*Requirement:*
Please output the data below exactly as given, starting at its first line and stopping after the line that contains "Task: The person".

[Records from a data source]

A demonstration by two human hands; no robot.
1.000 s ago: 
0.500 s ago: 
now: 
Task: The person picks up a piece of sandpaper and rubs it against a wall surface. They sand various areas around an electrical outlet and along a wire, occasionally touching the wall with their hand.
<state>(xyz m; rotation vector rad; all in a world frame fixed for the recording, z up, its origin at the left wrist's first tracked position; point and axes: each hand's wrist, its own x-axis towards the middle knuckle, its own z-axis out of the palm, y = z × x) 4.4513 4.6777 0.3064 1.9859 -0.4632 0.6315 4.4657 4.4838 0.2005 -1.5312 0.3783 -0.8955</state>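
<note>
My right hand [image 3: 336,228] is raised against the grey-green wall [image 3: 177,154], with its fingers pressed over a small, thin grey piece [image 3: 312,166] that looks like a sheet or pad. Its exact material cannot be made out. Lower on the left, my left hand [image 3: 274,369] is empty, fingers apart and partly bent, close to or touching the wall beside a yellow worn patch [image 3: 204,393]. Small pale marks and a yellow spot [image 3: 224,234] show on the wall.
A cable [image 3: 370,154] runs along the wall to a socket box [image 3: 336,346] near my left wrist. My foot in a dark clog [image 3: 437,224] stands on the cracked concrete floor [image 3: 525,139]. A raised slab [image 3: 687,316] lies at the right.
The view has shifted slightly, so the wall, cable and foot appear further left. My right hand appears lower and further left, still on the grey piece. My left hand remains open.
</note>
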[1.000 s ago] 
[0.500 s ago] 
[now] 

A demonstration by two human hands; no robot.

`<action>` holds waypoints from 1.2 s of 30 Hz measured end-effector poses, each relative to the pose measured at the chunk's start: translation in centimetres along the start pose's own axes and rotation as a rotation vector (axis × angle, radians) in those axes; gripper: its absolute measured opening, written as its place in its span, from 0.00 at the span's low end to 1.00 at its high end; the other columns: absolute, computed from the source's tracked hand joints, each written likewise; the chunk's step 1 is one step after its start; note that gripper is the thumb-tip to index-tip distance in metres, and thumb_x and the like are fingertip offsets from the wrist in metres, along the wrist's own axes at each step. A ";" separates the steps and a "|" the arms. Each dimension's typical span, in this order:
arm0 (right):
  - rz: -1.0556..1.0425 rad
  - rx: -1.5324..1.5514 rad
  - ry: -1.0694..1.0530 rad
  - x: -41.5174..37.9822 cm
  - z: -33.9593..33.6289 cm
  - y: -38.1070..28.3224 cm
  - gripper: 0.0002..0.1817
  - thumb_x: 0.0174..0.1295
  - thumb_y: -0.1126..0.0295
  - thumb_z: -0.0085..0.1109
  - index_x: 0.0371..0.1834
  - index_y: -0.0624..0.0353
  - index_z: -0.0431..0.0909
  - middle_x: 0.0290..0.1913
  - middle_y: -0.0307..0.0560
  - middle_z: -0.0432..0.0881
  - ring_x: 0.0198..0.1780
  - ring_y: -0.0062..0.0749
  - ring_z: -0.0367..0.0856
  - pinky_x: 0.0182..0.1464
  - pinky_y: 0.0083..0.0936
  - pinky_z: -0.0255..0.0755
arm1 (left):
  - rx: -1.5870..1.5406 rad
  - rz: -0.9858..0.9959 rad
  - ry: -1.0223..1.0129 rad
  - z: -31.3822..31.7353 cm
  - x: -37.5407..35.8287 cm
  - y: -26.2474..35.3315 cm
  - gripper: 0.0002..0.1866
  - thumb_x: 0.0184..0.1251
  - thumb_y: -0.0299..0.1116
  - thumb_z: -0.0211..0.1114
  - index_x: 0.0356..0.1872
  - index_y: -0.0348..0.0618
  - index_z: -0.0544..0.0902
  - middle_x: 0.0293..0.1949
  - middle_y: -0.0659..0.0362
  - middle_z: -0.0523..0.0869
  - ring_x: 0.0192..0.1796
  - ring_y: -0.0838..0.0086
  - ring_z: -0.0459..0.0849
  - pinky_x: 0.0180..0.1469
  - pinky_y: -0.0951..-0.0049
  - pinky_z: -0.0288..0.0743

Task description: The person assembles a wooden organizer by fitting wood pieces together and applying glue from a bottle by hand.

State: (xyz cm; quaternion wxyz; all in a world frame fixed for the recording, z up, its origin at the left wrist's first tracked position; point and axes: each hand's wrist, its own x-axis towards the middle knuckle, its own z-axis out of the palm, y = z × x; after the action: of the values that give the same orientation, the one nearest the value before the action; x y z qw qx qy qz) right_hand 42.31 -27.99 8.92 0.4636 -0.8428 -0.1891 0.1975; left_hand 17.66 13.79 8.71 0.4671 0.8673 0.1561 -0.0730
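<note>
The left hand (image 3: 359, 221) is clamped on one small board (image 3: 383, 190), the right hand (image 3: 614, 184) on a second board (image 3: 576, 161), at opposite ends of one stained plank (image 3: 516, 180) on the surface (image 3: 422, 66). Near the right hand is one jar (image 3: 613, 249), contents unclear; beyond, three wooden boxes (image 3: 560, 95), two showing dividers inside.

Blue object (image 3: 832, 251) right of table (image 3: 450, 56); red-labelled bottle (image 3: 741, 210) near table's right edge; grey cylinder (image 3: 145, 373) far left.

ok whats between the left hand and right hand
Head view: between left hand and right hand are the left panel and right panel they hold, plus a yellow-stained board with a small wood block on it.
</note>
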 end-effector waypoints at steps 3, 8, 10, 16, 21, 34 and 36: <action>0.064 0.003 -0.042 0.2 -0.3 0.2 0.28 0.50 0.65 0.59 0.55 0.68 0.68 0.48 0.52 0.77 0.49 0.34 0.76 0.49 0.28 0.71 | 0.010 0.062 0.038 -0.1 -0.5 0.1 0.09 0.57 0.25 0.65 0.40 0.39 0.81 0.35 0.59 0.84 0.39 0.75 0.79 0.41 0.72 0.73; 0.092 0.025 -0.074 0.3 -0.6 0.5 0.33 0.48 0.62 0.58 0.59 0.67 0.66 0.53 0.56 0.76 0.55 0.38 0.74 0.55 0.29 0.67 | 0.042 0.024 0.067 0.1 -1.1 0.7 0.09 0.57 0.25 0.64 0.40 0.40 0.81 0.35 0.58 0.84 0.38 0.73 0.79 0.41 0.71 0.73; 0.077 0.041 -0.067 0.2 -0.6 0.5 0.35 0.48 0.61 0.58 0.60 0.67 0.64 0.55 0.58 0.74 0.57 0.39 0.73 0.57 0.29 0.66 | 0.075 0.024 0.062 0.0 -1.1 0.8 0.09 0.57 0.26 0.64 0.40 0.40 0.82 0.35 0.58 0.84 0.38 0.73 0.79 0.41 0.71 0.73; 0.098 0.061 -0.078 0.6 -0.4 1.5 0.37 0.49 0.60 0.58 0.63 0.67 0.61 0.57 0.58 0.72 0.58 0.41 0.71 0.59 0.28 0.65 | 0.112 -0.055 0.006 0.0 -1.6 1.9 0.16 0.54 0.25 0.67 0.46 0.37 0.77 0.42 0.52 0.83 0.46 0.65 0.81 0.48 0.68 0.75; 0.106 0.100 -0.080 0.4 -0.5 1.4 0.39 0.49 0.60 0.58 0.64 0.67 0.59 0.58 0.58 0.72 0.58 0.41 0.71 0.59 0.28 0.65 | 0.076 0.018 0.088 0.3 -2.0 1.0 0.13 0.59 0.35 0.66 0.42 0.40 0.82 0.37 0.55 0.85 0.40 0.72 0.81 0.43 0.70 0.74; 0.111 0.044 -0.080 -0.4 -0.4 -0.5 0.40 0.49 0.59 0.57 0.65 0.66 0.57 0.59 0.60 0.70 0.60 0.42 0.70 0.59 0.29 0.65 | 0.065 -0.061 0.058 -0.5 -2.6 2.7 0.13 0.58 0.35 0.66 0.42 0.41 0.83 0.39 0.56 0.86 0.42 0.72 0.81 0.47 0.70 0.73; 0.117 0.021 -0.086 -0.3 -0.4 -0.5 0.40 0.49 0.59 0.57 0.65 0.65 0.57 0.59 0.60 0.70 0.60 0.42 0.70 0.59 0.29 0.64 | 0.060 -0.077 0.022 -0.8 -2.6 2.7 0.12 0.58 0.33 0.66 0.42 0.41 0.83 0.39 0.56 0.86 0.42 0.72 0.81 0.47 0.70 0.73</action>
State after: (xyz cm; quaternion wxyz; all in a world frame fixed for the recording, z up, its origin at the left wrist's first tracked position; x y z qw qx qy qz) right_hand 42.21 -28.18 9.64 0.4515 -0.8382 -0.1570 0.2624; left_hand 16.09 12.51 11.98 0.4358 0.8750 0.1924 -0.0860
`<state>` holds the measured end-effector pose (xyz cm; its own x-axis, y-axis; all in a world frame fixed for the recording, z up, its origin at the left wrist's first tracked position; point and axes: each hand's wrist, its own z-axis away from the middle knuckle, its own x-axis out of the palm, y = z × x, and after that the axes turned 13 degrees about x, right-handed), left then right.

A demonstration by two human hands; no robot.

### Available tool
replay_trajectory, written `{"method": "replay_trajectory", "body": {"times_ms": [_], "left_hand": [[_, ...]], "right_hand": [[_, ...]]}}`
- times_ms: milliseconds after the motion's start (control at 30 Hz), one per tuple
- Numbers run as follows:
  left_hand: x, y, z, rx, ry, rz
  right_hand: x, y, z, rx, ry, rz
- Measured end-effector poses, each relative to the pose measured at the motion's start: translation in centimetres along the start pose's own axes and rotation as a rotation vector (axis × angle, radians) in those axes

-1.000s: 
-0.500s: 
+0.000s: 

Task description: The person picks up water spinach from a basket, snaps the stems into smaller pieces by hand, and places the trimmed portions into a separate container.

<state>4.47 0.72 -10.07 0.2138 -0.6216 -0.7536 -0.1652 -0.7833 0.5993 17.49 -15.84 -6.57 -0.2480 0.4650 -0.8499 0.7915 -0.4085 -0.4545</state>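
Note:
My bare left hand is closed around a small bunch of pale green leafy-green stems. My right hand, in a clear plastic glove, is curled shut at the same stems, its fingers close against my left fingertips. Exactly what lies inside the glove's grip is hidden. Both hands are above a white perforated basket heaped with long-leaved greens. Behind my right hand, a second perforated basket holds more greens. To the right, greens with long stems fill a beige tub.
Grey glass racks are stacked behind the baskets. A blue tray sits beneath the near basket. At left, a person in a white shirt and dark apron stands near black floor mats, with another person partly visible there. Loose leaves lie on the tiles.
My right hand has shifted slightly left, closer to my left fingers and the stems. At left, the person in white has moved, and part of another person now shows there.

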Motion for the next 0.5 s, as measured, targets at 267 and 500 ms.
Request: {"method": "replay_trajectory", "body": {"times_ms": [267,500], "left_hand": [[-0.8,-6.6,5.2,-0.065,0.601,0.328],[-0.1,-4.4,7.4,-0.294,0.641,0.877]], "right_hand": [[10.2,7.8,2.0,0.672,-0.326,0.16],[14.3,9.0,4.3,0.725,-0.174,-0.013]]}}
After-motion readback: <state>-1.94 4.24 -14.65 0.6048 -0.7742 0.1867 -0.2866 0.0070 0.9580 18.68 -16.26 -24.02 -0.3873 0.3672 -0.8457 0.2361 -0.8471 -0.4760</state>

*Solution below:*
A demonstration by two human hands; no robot.
1.000 s ago: 
0.500 s ago: 
now: 
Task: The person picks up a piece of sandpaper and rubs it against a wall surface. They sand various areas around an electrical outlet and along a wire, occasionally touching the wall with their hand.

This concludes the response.